L’affaire Lyhanna, du nom de cette adolescente morte après des violences, continue de provoquer des réactions en chaîne dans le monde politique. Le Conseil de Paris a adopté une délibération appelant à l’examen d’une « loi intégrale » contre les violences sexuelles, rejoignant ainsi l’appel lancé huit jours plus tôt par la présidente de l’Assemblée nationale, Yaël Braun-Pivet.
Une initiative parisienne
Lors de la séance du Conseil de Paris, les élus de la capitale ont voté un vœu demandant au gouvernement et au Parlement d’inscrire rapidement à l’ordre du jour l’examen d’un texte global. Celui-ci viserait à renforcer la prévention, la protection des victimes et la répression des violences sexistes et sexuelles. Le texte voté précise que la situation actuelle, marquée par une fragmentation des dispositifs, ne permet pas de répondre efficacement à l’ampleur du phénomène.
Plusieurs associations féministes, présentes lors du vote, ont salué cette initiative. Elles estiment que seule une approche transversale, couvrant l’éducation, la santé, la justice et le numérique, permettra de réduire le nombre de victimes. La délibération parisienne souligne en particulier la nécessité d’améliorer le signalement des faits et la formation des professionnels confrontés à ces situations.
Un appel qui prend de l’ampleur
Yaël Braun-Pivet, qui avait pris la parole le 8 juin dernier, avait déjà appelé à une « loi intégrale » sur le modèle de ce qui a été fait en Espagne ou en Suède. Elle avait insisté sur le fait que le code pénal et les dispositifs d’aide aux victimes devaient être profondément réformés. La présidente de l’Assemblée nationale avait notamment évoqué la nécessité de créer un fichier central des auteurs de violences, d’allonger les délais de prescription et de mieux protéger les mineurs.
Le Conseil de Paris, dans sa délibération, reprend plusieurs de ces propositions et y ajoute des mesures locales, comme la création de pôles d’accueil spécialisés dans chaque arrondissement ou le renforcement des équipes de protection de l’enfance.
Un contexte douloureux
La mort de Lyhanna, une collégienne de 14 ans, a profondément ému l’opinion publique. Selon les éléments connus de l’enquête, elle aurait été victime de violences répétées avant de perdre la vie. Plusieurs dysfonctionnements dans le suivi de son signalement auraient été mis au jour, suscitant une vive émotion au sein des associations et des institutions.
L’affaire a ravivé le débat sur l’efficacité des dispositifs de protection de l’enfance. Des voix s’élèvent pour demander une refonte complète du système, jugé trop complexe et souvent défaillant. Le gouvernement a annoncé une évaluation des procédures en cours, mais aucune mesure concrète n’a encore été présentée.
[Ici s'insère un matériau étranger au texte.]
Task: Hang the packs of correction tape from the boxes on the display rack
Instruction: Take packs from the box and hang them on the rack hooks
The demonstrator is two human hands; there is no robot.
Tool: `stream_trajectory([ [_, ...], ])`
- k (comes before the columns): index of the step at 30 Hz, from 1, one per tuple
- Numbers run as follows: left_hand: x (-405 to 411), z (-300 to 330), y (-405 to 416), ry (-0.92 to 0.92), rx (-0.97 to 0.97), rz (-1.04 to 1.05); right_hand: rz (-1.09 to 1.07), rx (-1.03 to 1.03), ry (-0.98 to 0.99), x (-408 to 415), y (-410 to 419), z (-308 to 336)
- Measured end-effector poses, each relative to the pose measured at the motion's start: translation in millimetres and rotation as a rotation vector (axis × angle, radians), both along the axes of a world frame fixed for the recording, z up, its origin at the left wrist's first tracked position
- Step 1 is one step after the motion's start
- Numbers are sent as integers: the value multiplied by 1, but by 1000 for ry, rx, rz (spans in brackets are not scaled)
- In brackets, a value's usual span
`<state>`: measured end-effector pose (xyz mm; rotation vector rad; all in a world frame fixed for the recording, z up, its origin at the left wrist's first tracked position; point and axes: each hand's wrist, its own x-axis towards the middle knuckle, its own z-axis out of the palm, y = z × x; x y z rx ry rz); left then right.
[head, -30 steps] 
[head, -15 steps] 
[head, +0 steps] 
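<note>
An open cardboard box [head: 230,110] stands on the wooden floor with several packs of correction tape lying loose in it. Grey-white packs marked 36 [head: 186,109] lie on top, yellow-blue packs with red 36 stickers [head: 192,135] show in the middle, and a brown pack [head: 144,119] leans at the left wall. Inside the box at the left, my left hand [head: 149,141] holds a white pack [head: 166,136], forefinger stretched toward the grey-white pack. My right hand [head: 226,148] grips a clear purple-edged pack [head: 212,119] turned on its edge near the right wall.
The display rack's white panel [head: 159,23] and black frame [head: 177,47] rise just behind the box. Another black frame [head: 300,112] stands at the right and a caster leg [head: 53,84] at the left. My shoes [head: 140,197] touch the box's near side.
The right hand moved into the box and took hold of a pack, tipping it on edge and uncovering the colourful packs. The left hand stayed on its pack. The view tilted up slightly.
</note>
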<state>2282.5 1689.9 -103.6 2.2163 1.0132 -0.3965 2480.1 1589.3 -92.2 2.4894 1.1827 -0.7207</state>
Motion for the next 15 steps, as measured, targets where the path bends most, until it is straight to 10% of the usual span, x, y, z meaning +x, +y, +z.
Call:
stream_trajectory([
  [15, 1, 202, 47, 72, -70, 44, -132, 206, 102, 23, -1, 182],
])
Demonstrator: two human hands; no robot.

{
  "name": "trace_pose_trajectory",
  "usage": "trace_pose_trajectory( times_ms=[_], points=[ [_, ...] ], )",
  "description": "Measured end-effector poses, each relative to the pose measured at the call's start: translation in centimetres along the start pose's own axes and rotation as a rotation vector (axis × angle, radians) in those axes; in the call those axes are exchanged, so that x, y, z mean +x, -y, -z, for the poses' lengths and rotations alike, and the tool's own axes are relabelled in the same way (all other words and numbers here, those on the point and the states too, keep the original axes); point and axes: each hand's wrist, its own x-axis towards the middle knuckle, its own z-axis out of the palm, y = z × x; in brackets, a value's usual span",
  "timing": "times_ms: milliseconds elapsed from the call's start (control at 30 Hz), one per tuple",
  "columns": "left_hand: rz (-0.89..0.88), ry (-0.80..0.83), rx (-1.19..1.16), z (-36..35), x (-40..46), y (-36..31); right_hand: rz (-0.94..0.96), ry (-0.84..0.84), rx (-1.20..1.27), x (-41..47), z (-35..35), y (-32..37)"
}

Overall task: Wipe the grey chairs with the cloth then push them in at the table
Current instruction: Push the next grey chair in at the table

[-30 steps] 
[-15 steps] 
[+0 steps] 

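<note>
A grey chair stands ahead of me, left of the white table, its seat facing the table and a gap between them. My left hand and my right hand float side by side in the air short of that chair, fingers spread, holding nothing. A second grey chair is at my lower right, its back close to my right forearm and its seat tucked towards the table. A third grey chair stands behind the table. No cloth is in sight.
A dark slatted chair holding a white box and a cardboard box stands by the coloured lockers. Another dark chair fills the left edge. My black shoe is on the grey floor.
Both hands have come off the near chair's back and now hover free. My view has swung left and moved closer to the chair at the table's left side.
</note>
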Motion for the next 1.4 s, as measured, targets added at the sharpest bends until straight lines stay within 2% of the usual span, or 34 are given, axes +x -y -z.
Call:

Des suites politiques attendues
Alors que le mois de juin est propice aux discussions budgétaires, le sujet pourrait être abordé dans les prochains jours à l’Assemblée nationale. Plusieurs groupes parlementaires, de gauche comme de droite, se sont dits favorables à l’inscription d’une proposition de loi sur les violences sexistes et sexuelles. Des auditions d’experts et de responsables associatifs sont également envisagées.
Le Conseil de Paris a souhaité que son appel soit transmis au gouvernement et aux présidents des deux chambres du Parlement. La maire de Paris, Anne Hidalgo, s’est dite déterminée à porter ce sujet au niveau national, estimant que les collectivités locales ne peuvent agir seules face à un tel fléau.
Une mobilisation citoyenne
Parallèlement à ces initiatives politiques, des rassemblements citoyens ont eu lieu dans plusieurs villes pour rendre hommage à Lyhanna et exiger des mesures fortes. Des pétitions en ligne ont recueilli plusieurs centaines de milliers de signatures. Les associations féministes appellent à une nouvelle mobilisation nationale dans les semaines à venir pour maintenir la pression sur les pouvoirs publics.
L’affaire Lyhanna semble ainsi avoir déclenché une prise de conscience politique inédite, qui pourrait déboucher sur des changements législatifs significatifs. Reste à savoir si les différentes volontés exprimées trouveront une traduction concrète dans la loi.